◆ **TASK**: Take the data below and copy exactly the lines starting at the one with "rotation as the" and finishing at the one with "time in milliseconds", both included.

◆ **INPUT DATA**:
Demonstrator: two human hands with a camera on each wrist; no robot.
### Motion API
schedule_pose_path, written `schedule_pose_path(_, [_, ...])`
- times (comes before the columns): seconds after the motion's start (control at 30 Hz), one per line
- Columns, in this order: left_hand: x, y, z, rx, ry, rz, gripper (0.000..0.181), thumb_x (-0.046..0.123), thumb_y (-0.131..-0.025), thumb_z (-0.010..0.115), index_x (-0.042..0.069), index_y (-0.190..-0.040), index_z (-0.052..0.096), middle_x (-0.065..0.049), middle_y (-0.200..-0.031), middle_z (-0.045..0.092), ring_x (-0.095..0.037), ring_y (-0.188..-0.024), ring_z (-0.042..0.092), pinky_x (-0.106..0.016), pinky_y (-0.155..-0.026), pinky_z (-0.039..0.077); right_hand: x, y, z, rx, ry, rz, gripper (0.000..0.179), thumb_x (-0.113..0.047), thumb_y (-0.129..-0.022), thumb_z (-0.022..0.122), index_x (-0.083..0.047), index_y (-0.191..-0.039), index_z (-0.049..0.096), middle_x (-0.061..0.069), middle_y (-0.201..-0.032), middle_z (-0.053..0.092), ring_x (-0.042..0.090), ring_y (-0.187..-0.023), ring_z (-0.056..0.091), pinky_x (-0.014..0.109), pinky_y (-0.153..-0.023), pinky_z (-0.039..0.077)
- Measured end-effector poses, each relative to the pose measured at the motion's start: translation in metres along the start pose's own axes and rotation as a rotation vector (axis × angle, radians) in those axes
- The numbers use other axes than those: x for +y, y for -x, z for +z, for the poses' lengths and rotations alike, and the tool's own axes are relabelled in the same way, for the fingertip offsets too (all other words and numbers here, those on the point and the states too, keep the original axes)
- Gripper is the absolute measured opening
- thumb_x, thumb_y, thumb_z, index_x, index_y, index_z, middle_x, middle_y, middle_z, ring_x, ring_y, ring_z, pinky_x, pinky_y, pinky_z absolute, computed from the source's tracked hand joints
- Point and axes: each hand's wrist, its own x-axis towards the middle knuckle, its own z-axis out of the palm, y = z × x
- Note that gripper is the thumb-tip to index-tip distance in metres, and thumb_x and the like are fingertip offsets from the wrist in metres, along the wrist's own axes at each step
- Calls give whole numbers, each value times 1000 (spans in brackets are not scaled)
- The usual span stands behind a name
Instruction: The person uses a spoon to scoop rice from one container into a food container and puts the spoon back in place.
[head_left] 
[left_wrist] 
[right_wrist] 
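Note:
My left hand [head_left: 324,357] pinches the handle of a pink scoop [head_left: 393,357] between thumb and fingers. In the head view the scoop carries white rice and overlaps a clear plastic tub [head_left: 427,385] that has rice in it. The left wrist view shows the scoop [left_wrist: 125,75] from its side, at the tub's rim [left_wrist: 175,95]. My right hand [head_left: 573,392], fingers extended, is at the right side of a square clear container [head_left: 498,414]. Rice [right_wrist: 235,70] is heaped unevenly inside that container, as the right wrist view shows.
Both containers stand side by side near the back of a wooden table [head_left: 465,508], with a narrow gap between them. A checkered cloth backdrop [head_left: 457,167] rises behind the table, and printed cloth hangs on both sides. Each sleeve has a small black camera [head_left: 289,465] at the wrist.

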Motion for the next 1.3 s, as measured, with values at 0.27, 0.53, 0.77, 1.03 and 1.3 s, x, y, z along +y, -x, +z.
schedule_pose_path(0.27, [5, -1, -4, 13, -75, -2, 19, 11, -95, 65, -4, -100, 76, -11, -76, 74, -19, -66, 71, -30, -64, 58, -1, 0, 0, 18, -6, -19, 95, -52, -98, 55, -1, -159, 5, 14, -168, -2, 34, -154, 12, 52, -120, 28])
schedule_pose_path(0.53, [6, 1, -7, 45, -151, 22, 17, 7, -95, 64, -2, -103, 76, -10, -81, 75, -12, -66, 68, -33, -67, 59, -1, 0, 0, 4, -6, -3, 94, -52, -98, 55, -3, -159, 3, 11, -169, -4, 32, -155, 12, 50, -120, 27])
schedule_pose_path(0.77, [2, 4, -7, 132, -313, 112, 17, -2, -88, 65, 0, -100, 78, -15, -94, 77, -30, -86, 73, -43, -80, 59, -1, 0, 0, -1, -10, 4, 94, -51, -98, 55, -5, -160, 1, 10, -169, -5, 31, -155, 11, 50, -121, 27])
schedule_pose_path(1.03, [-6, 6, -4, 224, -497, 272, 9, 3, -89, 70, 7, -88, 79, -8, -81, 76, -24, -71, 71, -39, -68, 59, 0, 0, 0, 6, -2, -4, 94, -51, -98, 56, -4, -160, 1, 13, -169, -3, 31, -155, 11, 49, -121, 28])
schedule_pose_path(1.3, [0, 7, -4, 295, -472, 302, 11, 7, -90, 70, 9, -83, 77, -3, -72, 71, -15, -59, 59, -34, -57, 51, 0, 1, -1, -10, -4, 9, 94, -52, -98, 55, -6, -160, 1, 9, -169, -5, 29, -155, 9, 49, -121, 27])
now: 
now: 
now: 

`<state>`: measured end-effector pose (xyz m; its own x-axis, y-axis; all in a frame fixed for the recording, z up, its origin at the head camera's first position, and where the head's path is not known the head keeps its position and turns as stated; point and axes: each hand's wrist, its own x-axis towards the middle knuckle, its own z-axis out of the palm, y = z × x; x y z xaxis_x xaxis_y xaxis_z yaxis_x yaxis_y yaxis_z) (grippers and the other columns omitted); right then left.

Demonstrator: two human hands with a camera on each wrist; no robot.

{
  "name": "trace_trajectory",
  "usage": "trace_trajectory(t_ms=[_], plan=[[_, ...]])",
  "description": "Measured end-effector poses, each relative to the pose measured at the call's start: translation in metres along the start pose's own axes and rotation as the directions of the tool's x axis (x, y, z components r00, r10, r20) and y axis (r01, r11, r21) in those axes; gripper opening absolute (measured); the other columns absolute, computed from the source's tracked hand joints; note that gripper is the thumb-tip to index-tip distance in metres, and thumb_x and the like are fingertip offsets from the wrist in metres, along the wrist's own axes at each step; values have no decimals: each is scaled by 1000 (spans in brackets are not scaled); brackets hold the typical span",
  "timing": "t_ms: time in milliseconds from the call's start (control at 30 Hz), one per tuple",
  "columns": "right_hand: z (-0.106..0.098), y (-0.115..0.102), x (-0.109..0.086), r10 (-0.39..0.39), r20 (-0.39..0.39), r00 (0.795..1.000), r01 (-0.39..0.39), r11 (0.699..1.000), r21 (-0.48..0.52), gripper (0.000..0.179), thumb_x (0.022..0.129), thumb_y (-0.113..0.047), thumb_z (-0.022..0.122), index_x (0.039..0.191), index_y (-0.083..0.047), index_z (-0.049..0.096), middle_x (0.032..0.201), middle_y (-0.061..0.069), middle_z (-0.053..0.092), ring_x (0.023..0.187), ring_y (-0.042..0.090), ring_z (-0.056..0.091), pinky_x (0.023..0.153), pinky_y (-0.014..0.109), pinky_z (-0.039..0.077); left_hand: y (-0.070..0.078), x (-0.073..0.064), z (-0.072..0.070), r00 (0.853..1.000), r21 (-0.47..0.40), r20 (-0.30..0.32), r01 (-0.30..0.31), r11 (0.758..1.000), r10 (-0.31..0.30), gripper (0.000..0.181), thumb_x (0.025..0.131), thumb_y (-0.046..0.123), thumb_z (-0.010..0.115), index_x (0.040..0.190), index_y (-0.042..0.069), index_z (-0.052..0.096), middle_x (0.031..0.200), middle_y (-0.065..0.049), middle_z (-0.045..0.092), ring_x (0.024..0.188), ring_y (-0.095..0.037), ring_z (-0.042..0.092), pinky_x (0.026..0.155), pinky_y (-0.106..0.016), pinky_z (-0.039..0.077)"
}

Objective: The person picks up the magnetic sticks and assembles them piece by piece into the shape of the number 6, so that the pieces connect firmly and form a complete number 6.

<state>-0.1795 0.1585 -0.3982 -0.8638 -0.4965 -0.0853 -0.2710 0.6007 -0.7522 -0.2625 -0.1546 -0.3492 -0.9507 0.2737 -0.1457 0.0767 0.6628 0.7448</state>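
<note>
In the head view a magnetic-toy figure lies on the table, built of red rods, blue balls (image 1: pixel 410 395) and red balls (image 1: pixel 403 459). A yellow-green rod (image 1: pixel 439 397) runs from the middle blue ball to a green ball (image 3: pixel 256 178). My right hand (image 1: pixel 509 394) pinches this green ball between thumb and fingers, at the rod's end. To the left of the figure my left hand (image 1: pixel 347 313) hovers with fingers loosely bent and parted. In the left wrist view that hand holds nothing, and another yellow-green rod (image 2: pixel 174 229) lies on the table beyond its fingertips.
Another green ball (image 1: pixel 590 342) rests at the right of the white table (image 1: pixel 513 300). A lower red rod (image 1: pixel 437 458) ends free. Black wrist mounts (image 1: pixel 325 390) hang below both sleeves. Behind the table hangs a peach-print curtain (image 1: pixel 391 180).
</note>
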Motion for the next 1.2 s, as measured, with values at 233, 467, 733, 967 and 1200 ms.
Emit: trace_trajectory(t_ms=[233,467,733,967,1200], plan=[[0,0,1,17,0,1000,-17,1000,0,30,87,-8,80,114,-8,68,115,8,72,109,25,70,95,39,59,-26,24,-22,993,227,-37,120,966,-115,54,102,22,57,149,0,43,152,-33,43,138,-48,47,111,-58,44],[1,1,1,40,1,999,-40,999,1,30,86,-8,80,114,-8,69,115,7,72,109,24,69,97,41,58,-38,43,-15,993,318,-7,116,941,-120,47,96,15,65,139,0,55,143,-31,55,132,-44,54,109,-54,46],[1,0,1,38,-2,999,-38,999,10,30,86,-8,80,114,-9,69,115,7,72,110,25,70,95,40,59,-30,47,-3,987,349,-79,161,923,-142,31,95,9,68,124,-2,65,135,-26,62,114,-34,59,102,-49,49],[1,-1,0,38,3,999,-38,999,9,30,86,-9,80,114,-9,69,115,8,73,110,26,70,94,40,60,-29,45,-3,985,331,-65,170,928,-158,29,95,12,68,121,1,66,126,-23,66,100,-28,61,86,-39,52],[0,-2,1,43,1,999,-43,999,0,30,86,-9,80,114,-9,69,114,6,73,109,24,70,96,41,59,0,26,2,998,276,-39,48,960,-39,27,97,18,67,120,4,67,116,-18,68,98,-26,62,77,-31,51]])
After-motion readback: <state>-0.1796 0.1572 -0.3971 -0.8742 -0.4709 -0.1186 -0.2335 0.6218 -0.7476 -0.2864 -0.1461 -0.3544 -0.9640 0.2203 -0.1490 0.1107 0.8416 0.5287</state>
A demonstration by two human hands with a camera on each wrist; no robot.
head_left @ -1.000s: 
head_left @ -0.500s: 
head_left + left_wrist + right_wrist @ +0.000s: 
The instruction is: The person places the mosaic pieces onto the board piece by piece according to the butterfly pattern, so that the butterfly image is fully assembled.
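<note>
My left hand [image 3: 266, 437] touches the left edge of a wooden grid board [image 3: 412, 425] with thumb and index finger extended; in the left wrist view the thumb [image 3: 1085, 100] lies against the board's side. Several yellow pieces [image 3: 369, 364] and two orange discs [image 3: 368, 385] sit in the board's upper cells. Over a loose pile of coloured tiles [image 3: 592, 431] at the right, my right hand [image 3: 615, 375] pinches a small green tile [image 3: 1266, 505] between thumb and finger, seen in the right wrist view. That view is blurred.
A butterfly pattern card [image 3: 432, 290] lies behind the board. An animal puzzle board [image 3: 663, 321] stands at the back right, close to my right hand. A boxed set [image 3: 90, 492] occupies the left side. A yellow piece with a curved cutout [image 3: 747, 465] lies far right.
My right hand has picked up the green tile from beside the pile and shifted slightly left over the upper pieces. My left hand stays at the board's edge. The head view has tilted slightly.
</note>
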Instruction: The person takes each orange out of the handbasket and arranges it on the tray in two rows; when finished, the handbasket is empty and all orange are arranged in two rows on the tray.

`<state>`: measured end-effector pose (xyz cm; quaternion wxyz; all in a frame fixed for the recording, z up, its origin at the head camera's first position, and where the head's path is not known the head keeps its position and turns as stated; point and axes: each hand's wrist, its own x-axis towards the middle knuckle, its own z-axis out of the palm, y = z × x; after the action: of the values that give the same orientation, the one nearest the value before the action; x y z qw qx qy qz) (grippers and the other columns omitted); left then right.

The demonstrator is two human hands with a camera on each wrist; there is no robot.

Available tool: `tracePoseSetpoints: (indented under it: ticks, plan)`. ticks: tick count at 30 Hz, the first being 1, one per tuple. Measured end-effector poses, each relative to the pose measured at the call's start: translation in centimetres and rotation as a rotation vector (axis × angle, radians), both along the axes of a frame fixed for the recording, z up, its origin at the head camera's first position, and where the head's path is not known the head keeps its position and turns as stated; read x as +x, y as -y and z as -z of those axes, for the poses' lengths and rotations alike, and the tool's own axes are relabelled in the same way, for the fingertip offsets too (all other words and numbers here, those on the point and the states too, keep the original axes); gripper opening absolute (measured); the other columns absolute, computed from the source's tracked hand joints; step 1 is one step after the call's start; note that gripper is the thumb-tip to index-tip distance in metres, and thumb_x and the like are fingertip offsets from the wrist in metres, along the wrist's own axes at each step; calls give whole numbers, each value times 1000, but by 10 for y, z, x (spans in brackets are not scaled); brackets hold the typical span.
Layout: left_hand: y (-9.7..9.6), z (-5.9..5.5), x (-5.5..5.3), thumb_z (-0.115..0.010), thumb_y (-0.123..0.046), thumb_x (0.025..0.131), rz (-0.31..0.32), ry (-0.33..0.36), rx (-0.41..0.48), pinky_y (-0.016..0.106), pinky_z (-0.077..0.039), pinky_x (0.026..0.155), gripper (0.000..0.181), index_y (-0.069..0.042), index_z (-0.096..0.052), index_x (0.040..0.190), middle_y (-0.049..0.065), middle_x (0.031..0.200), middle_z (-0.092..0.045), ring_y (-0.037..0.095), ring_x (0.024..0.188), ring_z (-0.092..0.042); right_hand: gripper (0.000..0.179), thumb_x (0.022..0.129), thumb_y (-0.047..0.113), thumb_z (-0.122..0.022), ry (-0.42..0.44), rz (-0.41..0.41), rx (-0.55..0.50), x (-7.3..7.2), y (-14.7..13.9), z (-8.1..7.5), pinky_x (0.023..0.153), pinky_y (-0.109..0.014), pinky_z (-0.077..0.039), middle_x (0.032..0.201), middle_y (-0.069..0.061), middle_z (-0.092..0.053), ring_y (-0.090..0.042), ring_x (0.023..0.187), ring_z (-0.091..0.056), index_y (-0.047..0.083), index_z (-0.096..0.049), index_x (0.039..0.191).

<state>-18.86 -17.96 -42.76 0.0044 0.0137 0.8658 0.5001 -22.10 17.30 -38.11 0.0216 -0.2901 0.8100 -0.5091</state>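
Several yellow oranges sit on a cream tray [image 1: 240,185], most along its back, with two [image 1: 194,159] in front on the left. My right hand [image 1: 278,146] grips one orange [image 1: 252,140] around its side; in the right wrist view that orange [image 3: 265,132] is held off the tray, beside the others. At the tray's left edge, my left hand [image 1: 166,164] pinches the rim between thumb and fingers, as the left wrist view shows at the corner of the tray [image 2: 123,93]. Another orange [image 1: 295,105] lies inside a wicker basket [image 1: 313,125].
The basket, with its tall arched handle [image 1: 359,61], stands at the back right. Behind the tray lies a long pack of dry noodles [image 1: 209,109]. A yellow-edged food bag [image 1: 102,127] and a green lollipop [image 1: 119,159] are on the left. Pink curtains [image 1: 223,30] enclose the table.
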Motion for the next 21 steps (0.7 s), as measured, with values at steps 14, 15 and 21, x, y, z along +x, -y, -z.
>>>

◆ **SOLUTION**:
  "description": "Measured end-effector poses, each relative to the pose measured at the call's start: translation in metres along the start pose's own axes and rotation as the directions of the tool's x axis (x, y, z components r00, r10, r20) and y axis (r01, r11, r21) in those axes; gripper opening absolute (measured); the other columns absolute, computed from the source's tracked hand joints; note that gripper is the thumb-tip to index-tip distance in metres, and thumb_x and the like are fingertip offsets from the wrist in metres, along the wrist's own axes at each step; values have no decimals: each is scaled by 1000 (spans in brackets are not scaled); brackets hold the typical span",
  "timing": "t_ms: time in milliseconds from the call's start (control at 30 Hz), one per tuple",

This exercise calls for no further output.